• **TASK REQUIREMENTS**: In the records below, begin at the line that has "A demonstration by" and stop after the line that has "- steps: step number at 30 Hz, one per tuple"; quote those lines verbatim and nothing more.

• **DATA FOR THE TASK**:
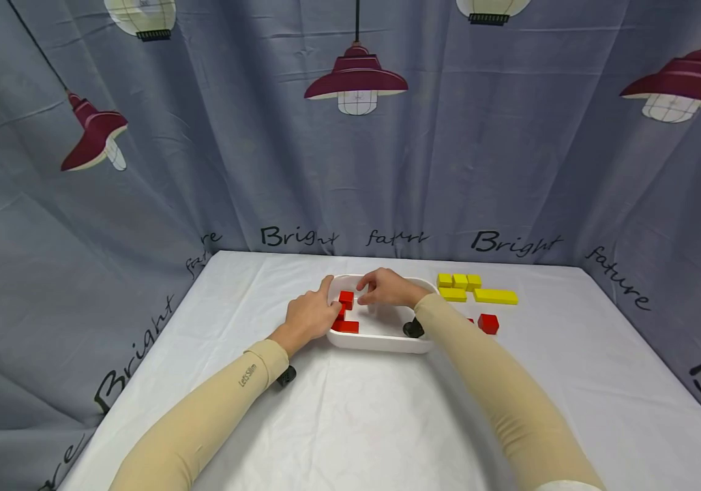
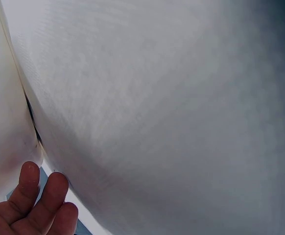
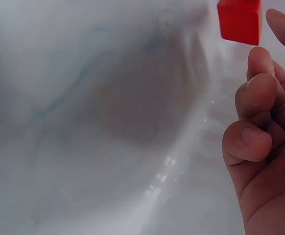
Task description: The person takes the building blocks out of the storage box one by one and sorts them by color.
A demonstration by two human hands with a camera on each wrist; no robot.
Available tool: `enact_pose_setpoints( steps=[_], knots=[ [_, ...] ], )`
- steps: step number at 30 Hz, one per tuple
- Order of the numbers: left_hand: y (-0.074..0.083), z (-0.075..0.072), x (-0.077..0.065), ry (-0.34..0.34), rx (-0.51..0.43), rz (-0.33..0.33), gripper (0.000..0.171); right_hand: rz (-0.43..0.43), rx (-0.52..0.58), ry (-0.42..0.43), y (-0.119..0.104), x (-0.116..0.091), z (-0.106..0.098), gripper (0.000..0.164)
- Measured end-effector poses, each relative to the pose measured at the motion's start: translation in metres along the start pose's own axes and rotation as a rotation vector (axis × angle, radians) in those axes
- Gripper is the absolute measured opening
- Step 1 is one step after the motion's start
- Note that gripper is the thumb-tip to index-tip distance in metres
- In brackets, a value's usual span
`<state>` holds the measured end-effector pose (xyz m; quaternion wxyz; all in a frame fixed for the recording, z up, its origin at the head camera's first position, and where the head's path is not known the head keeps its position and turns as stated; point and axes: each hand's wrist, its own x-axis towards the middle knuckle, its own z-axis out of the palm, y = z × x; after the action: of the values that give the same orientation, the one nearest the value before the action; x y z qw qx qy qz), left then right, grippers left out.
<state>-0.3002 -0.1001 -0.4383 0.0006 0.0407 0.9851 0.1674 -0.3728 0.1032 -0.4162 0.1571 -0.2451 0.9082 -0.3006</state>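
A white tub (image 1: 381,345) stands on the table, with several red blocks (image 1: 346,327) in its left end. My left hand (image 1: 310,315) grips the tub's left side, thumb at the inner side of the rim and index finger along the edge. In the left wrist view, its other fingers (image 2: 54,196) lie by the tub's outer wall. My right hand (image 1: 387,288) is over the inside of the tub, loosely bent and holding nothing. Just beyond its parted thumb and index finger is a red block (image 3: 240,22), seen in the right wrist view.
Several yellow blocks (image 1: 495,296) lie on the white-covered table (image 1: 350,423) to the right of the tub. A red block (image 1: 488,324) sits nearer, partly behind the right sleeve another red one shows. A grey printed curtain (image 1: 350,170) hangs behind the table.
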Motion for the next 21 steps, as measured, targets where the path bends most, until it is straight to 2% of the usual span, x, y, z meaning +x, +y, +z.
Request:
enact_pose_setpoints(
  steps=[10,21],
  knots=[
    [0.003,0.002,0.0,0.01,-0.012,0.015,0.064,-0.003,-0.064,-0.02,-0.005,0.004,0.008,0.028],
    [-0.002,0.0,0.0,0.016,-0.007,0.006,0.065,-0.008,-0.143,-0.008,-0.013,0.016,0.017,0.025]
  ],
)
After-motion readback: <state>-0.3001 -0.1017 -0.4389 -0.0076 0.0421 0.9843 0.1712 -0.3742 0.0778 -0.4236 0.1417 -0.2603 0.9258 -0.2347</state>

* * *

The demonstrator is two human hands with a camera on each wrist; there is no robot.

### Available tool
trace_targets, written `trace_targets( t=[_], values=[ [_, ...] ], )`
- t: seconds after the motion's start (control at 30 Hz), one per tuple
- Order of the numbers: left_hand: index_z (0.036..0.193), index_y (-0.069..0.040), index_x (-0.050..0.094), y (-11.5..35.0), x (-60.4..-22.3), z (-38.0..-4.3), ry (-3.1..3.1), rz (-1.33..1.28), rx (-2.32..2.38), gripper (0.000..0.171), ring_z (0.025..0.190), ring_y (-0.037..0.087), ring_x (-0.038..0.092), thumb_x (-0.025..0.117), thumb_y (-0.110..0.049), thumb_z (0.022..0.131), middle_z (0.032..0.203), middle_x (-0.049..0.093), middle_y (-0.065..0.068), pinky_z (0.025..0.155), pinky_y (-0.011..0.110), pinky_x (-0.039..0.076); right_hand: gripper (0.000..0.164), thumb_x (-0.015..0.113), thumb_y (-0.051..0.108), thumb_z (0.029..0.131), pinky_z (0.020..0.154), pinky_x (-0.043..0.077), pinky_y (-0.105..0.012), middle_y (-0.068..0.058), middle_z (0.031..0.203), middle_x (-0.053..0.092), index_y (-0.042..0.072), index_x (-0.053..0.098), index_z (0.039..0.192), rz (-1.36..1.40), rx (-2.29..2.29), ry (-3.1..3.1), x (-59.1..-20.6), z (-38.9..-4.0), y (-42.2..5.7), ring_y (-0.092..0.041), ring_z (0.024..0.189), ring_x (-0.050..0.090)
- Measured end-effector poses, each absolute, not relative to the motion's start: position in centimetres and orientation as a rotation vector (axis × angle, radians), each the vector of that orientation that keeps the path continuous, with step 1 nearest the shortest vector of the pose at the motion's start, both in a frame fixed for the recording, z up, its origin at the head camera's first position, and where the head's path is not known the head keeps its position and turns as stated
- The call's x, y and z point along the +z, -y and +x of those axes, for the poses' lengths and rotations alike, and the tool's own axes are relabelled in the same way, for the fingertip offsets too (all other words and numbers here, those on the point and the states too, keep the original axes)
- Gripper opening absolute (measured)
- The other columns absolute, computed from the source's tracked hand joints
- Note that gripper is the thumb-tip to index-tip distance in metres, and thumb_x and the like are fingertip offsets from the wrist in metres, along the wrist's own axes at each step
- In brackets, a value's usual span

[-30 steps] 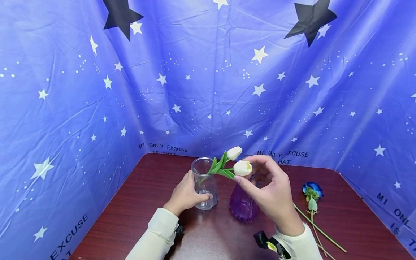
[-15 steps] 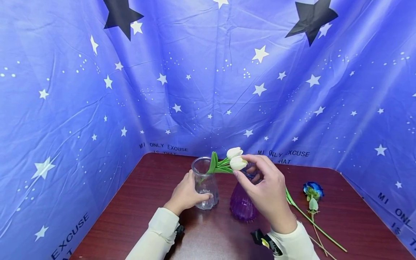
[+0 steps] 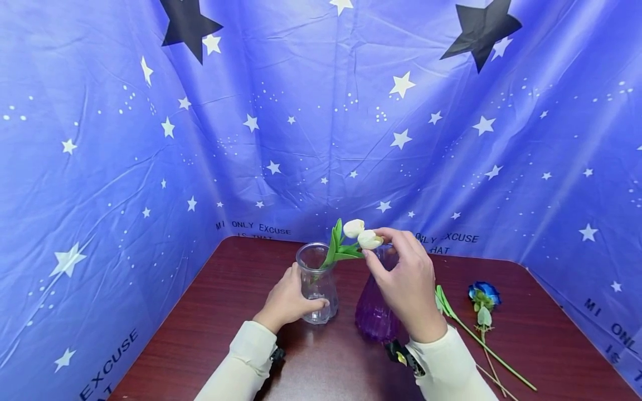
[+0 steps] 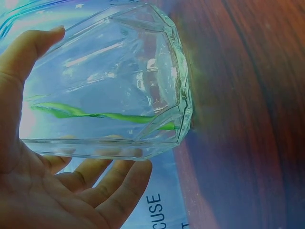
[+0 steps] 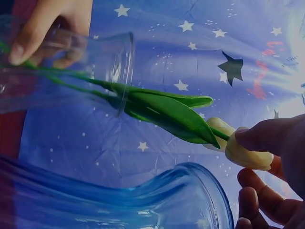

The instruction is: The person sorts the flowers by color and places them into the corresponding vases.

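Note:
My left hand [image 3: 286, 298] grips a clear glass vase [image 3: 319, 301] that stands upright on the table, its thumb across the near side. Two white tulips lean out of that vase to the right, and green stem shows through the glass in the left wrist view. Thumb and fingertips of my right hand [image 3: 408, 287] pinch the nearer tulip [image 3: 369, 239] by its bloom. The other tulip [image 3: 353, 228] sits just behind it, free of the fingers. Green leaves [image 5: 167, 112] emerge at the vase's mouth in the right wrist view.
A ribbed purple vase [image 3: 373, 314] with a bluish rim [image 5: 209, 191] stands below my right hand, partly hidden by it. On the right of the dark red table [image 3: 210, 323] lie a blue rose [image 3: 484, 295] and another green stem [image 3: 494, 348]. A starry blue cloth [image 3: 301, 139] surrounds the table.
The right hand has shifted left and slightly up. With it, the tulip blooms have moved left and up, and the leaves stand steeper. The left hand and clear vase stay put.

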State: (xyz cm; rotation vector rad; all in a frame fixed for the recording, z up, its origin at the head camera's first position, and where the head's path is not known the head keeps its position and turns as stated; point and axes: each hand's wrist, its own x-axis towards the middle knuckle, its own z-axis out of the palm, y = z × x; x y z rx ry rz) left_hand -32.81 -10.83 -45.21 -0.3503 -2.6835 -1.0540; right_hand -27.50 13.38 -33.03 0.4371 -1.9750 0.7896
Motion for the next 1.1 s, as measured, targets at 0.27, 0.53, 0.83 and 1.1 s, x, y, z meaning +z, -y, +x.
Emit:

• **ANSWER FOR THIS EXERCISE**:
A demonstration by two human hands with a camera on each wrist; no robot.
Available tool: `enact_pose_setpoints( steps=[_], knots=[ [_, ...] ], )`
- steps: step number at 30 Hz, one per tuple

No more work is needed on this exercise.